The Kingdom of Saudi Arabia continues to detain the Palestinian poet Ashraf Fayyad despite the end of his rule. Fayyad was sentenced on February 2, 2016, to 8 years in prison and 800 lashes, in addition to obligating him to declare his innocence over what he wrote and announce his repentance for "apostasy from Islam" in the official media. The sentence expired more than 4 months ago, when the period of his detention was calculated according to the Hijri calendar, which is the official calendar in Saudi Arabia. And since more than a month calculated by the Gregorian calendar.
In November 2015, the Abha court issued a death sentence for Fayyad, on numerous and loose charges, including: violating legal or public morals and insulting or mocking the divine, insulting the Prophet and spreading and calling for atheism, denying the Qur’an and hadiths, objecting to divine decree and predestination, denying the resurrection, and having pictures of women on his mobile phone. In February 2016, the court reversed the ruling to issue a prison sentence with 800 flogging.
From the moment of his arrest, Fayyad was subjected to a number of violations, including depriving him of his right to self-defense until the death sentence was issued. In December 2015, a group of United Nations special rapporteurs issued a statement calling on Saudi Arabia to stop the execution of Ashraf Fayyad, followed by a few days on December 16, 2015 another statement in which eight experts at the United Nations unanimously warned against an increase in the repression of freedoms in Saudi Arabia, calling on the authorities to take measures to protect them, as well as they condemned Ashraf Fayadh death sentence.
The European Saudi Organization for Human Rights believes that the continued detention of Fayyad despite the expiry of his sentence, is a violation of his basic right to freedom, and is a continued target on him, which began in 2014, on the background of expressing his opinion.

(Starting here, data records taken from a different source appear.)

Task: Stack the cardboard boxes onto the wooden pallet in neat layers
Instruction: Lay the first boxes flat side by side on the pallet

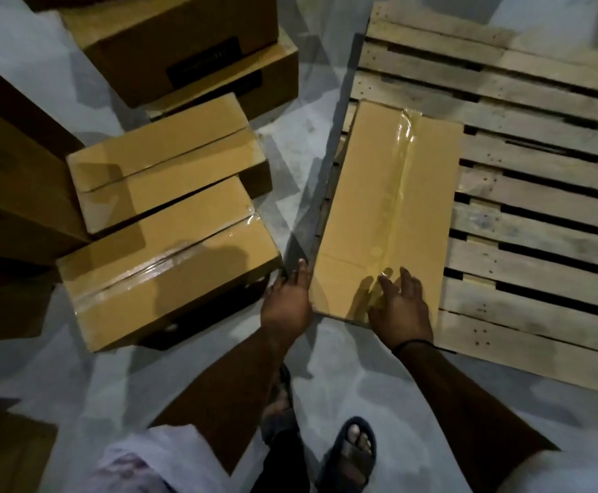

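Observation:
A long taped cardboard box (368,193) lies flat on the near left corner of the wooden pallet (539,222), its tape seam running lengthwise. My left hand (287,300) rests against the box's near left corner with straight fingers. My right hand (400,307) lies on the near end of its top, fingers spread and relaxed. Neither hand grips the box. The remaining slats of the pallet are bare.
Two taped boxes (162,257) (169,158) sit on the floor to the left, with taller stacks (184,40) behind and at the far left (13,193). My sandalled feet (351,453) stand on the grey floor just before the pallet's front edge.

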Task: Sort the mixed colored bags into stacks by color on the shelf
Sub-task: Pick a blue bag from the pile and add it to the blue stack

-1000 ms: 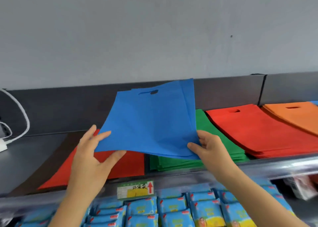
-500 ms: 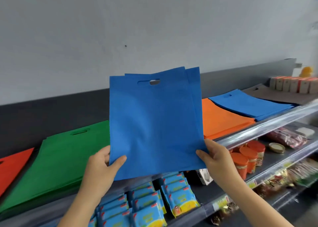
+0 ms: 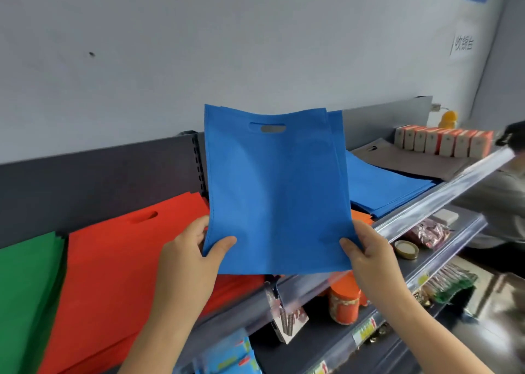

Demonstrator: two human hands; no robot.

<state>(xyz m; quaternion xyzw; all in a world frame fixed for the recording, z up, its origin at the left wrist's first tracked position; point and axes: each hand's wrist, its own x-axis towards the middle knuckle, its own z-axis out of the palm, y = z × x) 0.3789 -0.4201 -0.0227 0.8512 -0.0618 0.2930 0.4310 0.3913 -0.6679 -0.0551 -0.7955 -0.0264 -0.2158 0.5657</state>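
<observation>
I hold a few blue bags (image 3: 277,192) upright in front of the shelf, handle cut-out at the top. My left hand (image 3: 189,256) pinches their lower left corner and my right hand (image 3: 366,251) pinches the lower right corner. On the shelf lie sorted stacks: green (image 3: 27,291) at far left, red (image 3: 113,260) beside it, a sliver of orange (image 3: 360,217) behind the held bags, blue (image 3: 380,186) to the right, and a grey-brown bag (image 3: 412,162) farther right.
The shelf's clear front rail (image 3: 426,206) runs diagonally right. A row of small boxes (image 3: 443,143) stands at the shelf's far right end. Lower shelves hold orange jars (image 3: 345,302) and packets. A person in grey (image 3: 500,192) is at the right edge.
The view has swung further right along the shelf, carrying the blue bags with it; the red stack now lies behind my left hand and the blue stack sits just right of the held bags.
</observation>
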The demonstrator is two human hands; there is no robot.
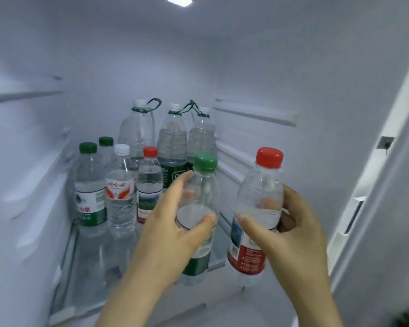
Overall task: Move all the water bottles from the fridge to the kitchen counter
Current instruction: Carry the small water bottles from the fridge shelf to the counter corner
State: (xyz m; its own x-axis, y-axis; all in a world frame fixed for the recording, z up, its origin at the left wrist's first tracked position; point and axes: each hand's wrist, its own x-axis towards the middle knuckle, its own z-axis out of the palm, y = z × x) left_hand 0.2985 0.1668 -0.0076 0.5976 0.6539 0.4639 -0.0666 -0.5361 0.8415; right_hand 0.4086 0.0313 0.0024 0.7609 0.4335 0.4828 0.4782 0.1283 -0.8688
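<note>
Now left fingers (180, 182) round green-capped bottle (203, 182), right fingers (292, 197) round red-capped bottle (260, 192); white-capped bottle (119, 199), label "娃哈哈".

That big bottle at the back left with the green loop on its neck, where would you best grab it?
By the green carry loop at its neck, coming from above. The big bottle stands upright at the back, and the white-capped bottle and the shelf's red-capped bottle in front block its wide body, so a side grip looks awkward; the loop stands clear above them.
</note>
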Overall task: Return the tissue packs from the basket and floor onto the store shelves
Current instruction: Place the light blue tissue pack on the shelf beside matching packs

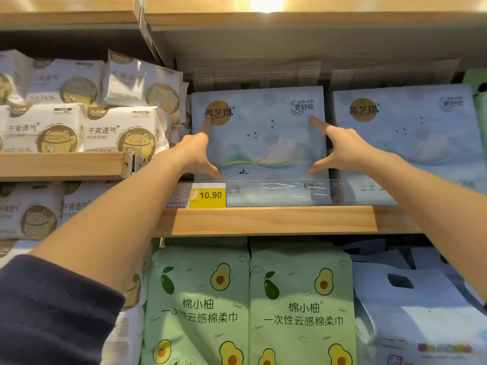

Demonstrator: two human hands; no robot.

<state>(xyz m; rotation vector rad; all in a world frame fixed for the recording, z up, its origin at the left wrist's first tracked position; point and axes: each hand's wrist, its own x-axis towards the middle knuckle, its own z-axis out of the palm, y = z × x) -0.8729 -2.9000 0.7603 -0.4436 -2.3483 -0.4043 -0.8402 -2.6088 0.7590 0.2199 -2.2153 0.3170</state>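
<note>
Sleeve: dark knit cuff (50, 309) pushed up the left forearm, nearest the camera.
Green packs (197, 306): soft matte bags printed with avocados, upright side by side on the lower tier.
Wooden shelf (266, 219): pale grained plank edge with a clear plastic lip and a yellow price tag (208, 195).
Left hand (196, 152): spread wide, index finger and thumb pressed flat on the blue tissue pack (261, 143).
Right hand (340, 150): also splayed, fingertips on the pack's right edge.
Blue tissue pack: glossy rectangular film, standing upright on the wooden shelf, just beside a matching pack (405, 143).
White packs (87, 127): crinkled pillowy wrappers, stacked at left.
</note>
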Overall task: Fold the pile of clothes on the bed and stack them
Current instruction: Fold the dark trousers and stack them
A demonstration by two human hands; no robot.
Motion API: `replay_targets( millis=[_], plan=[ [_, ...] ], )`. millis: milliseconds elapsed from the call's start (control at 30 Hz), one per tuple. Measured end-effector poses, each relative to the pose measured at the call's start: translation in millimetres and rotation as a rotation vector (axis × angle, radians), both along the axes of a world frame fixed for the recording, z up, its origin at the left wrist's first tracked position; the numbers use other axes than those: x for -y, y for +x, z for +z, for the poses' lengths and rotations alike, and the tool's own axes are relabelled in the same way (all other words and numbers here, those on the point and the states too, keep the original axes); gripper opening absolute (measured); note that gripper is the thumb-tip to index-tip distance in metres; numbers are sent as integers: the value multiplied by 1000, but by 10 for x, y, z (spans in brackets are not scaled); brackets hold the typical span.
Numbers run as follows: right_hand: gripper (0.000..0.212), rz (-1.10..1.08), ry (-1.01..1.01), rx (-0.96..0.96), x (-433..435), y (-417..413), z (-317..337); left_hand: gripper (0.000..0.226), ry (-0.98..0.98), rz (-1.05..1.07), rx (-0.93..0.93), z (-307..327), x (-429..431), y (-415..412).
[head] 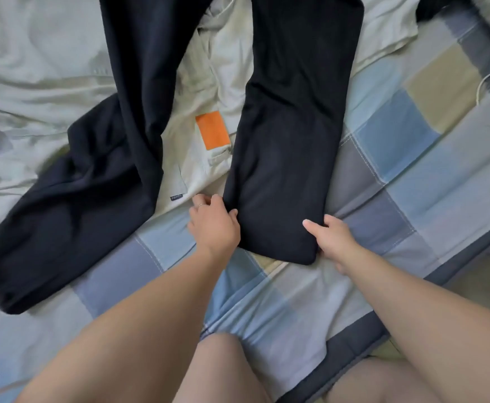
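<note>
Dark garment lies gripped between left hand and right hand

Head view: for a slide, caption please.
Left hand and right hand grip the end of a dark trouser leg on a checked bedspread.

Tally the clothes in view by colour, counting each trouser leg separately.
Dark: 3 (left trouser leg, right trouser leg, dark cloth cut off at the top edge)
Pale: 1 (cream garment with orange patch)
Total: 4
</note>
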State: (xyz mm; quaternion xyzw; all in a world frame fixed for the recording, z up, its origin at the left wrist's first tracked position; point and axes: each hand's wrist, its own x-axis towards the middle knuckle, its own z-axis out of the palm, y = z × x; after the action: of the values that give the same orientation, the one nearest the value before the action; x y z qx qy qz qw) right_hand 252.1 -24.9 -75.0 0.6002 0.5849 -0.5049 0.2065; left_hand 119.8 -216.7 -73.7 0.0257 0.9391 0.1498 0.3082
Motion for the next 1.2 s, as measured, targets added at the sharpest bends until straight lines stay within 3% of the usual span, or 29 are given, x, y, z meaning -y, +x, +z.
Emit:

The organization stresses that the arrest of Fayyad in the first place, and the continuation of his imprisonment despite the claims of openness that followed in the years following the issuance of the verdict, and not releasing him despite the end of his sentence, shows the reality of the official dealings in Saudi Arabia with artists, poets and individuals who express their opinion, It also confirms the falseness of the Saudi claims of openness.